Cumhuriyet kızının şiiri
büyüdüm insanı araya araya çorak iklimlerde
çocukluğum bırakıp gitti beni
Berrin Taş’ın “Akşam Yalnızlığı”yla aynı zamanda Mustafa Özmen’in şairi inceleyen çalışması “Torosların Kızı Berrin Taş” kitabı da İnsancıl Yayınları’nca yayımlandı. 25 yıldır Cengiz Gündoğdu ile sermaye kültürünün kuşatmasına karşı İnsancıl dergisini çıkaran Berrin Taş’ın şiirinin bir kitap oylumunda incelenmesi, “çorak iklimlerde” insan arayışının hiç de boşa gitmediğinin somut bir örneğidir. İnsancıl dergisinin inatçı mücadelesi gerçekçi edebiyata, kendi katkısını ve tarihçesini yazacak aşamaya gelmiştir.
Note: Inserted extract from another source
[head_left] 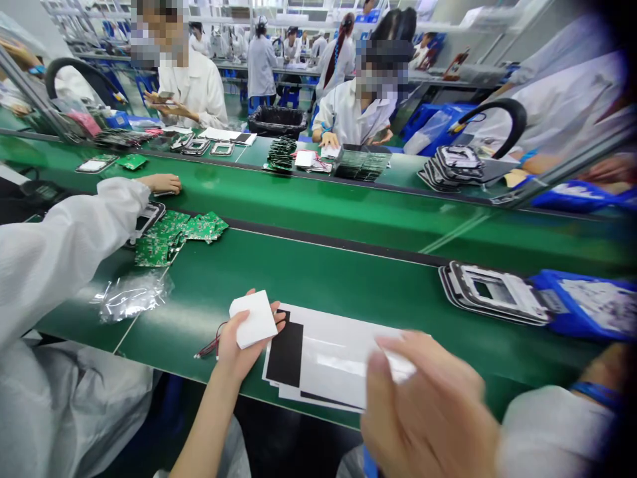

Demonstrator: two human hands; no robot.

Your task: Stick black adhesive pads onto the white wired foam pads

“Torosların kızı”, yeni şiirlerinde kendine kaçgun döneminde mücadelenin odaklaştığı kavramı içeren bir başka ad takmıştır: “Cumhuriyet kızı”.
İnsanı kullaştıran bir saltanat düzenini, “geleceğime saplanıyor bu inatçı ağrı düşmüyor yakamdan” dizesinde imleyen Berrin Taş, insanın özgürleşmesine yapılan ve yapılacak olan en küçük katkıya bile değerini veriyor.